Urologists, other specialists see modest increases in compensation

November 6, 2008

Urology and most other medical and surgical specialties saw modest increases in compensation in 2007, but many provider organizations continue to operate at a significant loss, according to findings from the American Medical Group Association?s 2008 Medical Group Compensation and Financial Survey.

Urology and most other medical and surgical specialties saw modest increases in compensation in 2007, but many provider organizations continue to operate at a significant loss, according to findings from the American Medical Group Association’s 2008 Medical Group Compensation and Financial Survey.

Urology posted the second-highest increase in compensation among specialists at 4.5%, surpassed only by cardiac and thoracic surgery, whose compensation jumped 8.11%. Overall, the survey found that 91% of the specialties experienced increases in compensation, with the overall average increase around 3.5%. The primary care specialties saw about a 3.2% increase in 2007, while other medical and surgical specialties averaged around 3.7%.

“The survey indicates that compensation increases continue to fluctuate only marginally for most specialties,” said Donald W. Fisher, PhD, of the American Medical Group Association. “With the negative impact of declining reimbursements, competition for specialists, the cost of new technology, and other factors on practice revenues in most parts of the country, this situation is clearly unsustainable.”

The section of the survey that examines financial operations found that medical groups were operating at an average loss of $4,728 per physician, reflecting a major overall downturn from 2006. Again in 2007, on average, only organizations in the Western United States were operating at a profit ($4,453 per physician), though profits were significantly down.

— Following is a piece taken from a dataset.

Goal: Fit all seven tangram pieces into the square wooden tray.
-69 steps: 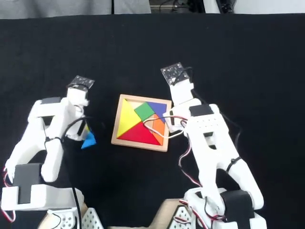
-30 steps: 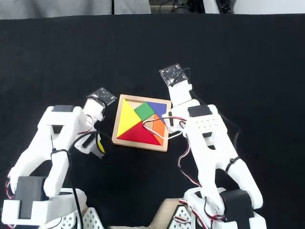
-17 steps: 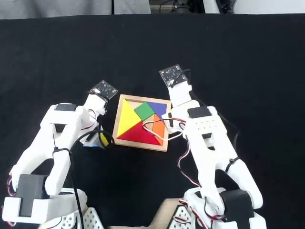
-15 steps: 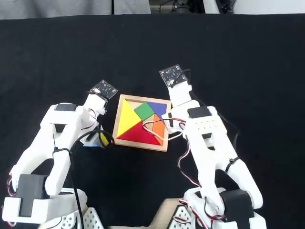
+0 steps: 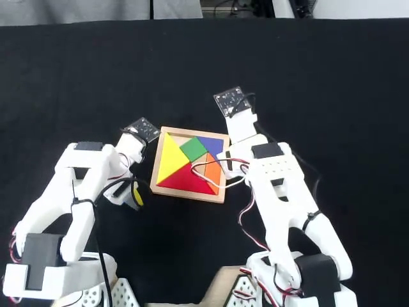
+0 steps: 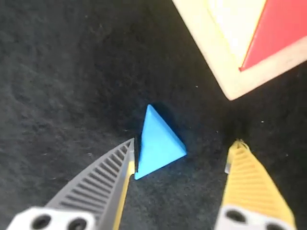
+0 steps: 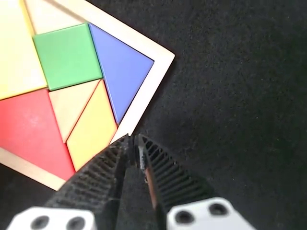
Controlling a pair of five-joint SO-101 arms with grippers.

Median work relative value units matched compensation in most cases. Among surgical specialties, cardiac and thoracic surgery led the pack with 33.2%, followed by urology (13.62%) and OB/GYN (10.66%). In terms of median gross charges, cardiac and thoracic surgery again posted the largest increase (15.97%) among surgical disciplines, followed by emergency medicine (6.17%), general surgery (4.88%), and urology (4.02%).